### What you will do
Reproduce the data exactly as given, except for any images.

[Records from a dataset]
^^^^^^^^^^^^^^^^

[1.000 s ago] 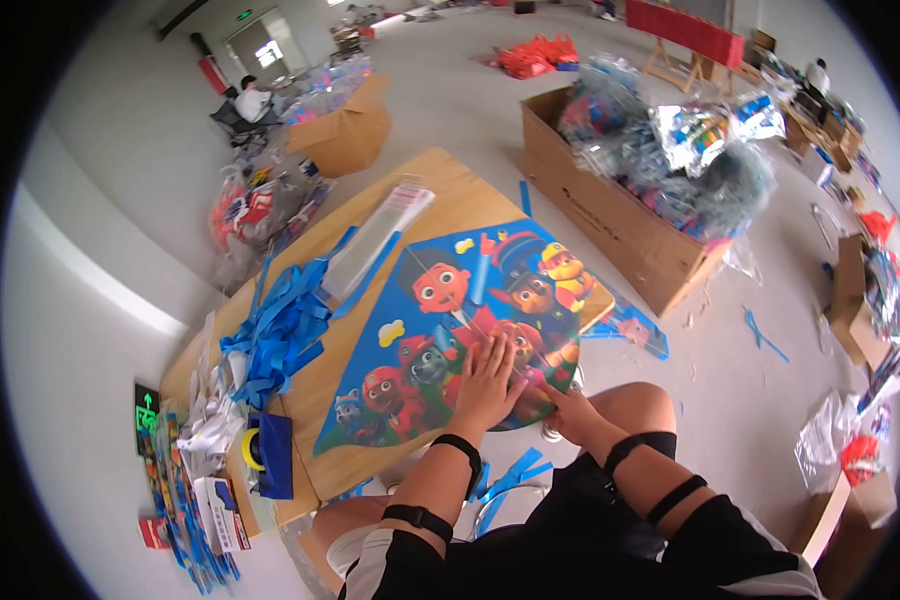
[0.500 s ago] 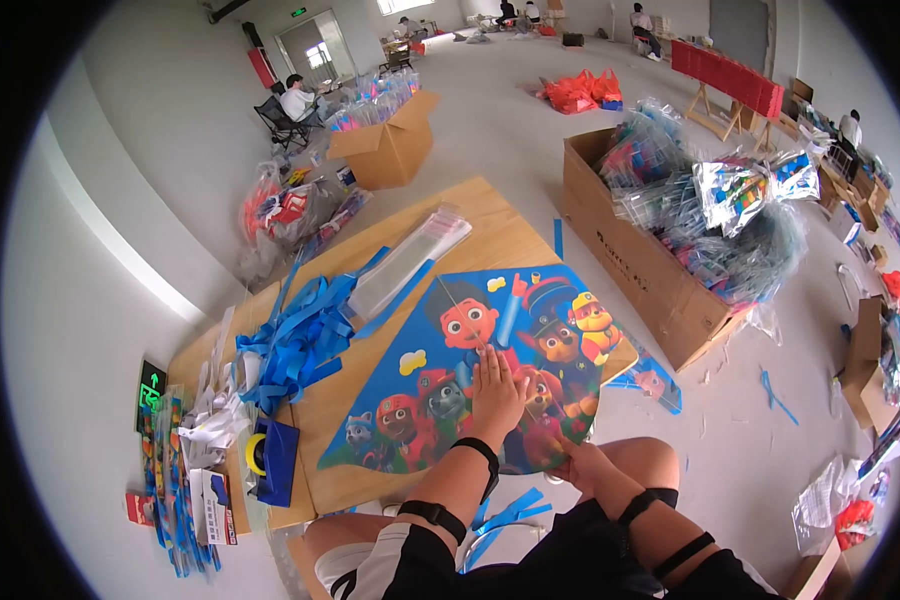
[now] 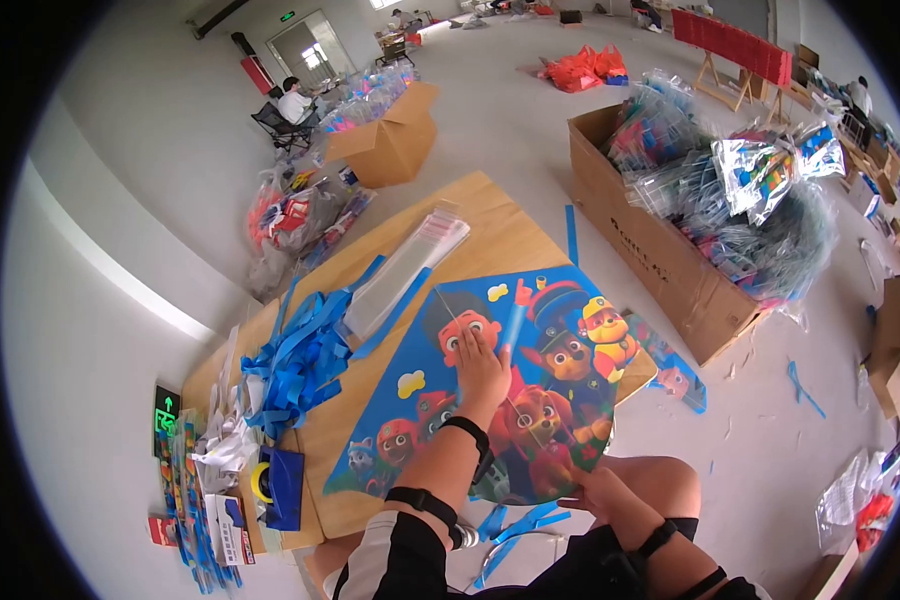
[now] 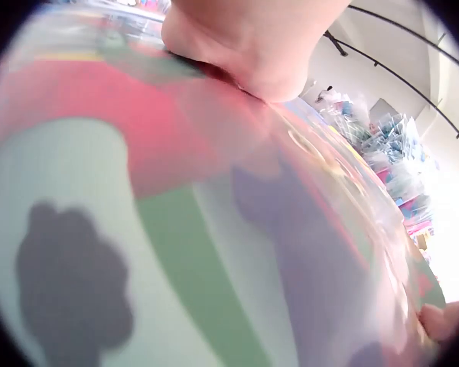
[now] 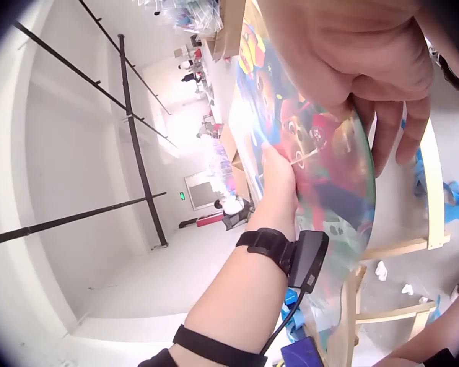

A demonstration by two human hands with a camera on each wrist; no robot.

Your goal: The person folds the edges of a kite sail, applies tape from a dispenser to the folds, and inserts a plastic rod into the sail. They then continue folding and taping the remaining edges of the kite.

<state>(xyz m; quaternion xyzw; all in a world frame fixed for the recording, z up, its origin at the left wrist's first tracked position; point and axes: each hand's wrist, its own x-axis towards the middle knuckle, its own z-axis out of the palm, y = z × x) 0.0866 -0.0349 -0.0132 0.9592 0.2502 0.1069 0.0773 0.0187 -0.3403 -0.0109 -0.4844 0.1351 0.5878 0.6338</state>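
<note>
Grey floor [image 3: 490,120] surrounds the wooden table [image 3: 505,230] where you sit, a heap of blue strips [image 3: 295,355] at its left side, presumably parked there to leave room for the printed sheet [image 3: 545,415], which overhangs the near edge toward your lap. Your left hand [image 3: 482,375] lies on the sheet, fingers extended and thumb apart, probably to keep it flat. Your right hand [image 3: 600,492] pinches the overhanging edge, likely steadying what the table does not support.
</note>
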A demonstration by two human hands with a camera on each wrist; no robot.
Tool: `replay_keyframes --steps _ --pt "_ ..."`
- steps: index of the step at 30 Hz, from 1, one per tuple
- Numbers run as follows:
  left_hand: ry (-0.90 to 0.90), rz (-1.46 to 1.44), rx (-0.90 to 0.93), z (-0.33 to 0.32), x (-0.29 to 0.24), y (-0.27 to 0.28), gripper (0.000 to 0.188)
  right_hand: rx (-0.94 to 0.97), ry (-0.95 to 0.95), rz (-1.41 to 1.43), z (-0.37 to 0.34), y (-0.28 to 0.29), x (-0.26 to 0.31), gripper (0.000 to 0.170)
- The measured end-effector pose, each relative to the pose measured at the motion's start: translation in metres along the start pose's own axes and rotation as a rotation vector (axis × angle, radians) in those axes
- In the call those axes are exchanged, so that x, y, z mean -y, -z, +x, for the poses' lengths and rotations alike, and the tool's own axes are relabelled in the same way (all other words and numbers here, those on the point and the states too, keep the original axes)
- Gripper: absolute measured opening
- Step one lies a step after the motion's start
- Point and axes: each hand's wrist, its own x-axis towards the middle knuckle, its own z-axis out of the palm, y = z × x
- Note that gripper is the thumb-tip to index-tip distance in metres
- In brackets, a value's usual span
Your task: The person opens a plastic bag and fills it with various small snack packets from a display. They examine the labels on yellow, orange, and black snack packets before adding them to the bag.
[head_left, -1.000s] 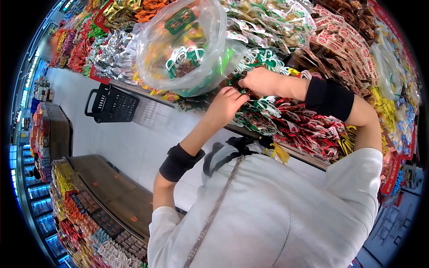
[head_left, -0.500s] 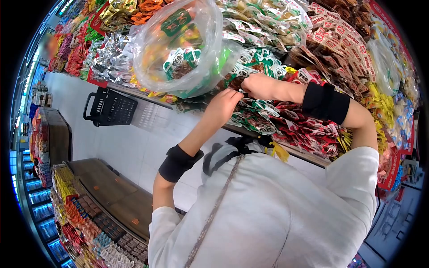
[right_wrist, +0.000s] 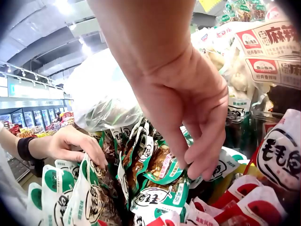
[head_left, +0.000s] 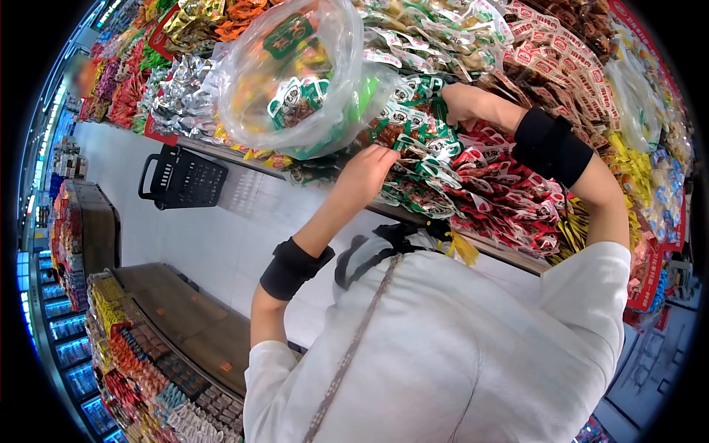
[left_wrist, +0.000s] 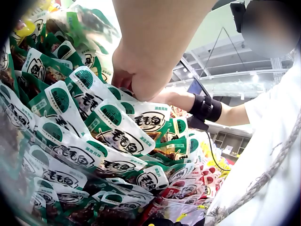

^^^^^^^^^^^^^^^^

### Written response
[1.000 s ago] 
[0.500 s ago] 
[now] 
[now] 
[now] 

A demonstration by two human hands with a camera on each wrist; no robot.

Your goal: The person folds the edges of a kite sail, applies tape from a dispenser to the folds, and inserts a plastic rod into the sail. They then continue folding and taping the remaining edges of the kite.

<state>(xyz m; quaternion xyzw; all in a world frame fixed for the recording, z up, its origin at the left wrist's first tracked position; point and axes: each hand's wrist, its own x-axis towards the middle knuckle, its own z-axis out of the palm, y = z × x) 0.0866 -0.0349 -0.0132 0.9592 0.2502 0.1069 0.0773 0.0187 -0.3403 -0.0109 -0.4844 0.1351 0.5878 0.6338</state>
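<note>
Grey floor [image 3: 490,120] surrounds the wooden table [image 3: 505,230] where you sit, a heap of blue strips [image 3: 295,355] at its left side, presumably parked there to leave room for the printed sheet [image 3: 545,415], which overhangs the near edge toward your lap. Your left hand [image 3: 482,375] lies on the sheet, fingers extended and thumb apart, probably to keep it flat. Your right hand [image 3: 600,492] pinches the overhanging edge, likely steadying what the table does not support.
</note>
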A demonstration by two human hands with a camera on each wrist; no robot.
Tool: `replay_keyframes --steps _ --pt "_ ..."`
- steps: index of the step at 30 Hz, from 1, one per tuple
- Numbers run as follows:
  left_hand: ry (-0.90 to 0.90), rz (-1.46 to 1.44), rx (-0.90 to 0.93), z (-0.33 to 0.32), x (-0.29 to 0.24), y (-0.27 to 0.28), gripper (0.000 to 0.188)
  right_hand: rx (-0.94 to 0.97), ry (-0.95 to 0.95), rz (-1.41 to 1.43), z (-0.37 to 0.34), y (-0.28 to 0.29), x (-0.26 to 0.31), gripper (0.000 to 0.170)
- The measured end-effector pose, each relative to the pose measured at the motion's start: translation in metres along the start pose's own axes and rotation as a rotation vector (axis × angle, radians) in those axes
- In the call those axes are exchanged, so that x, y, z mean -y, -z, +x, for the poses' lengths and rotations alike, and the tool's own axes are relabelled in the same way (all other words and numbers here, those on the point and the states too, keep the original axes)
- Gripper: absolute measured opening
- Step one lies a step after the motion's start
- Point and axes: each hand's wrist, its own x-axis towards the middle knuckle, its own z-axis out of the palm, y = z × x
- Note that gripper is the thumb-tip to index-tip distance in metres
- In brackets, a value's usual span
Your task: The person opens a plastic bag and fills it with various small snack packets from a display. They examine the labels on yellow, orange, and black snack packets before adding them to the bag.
[head_left, -1.000s] 
[head_left, -0.500s] 
[right_wrist, +0.000s] 
[head_left, +0.000s] 
[left_wrist, +0.000s] 

The work on this exercise is done.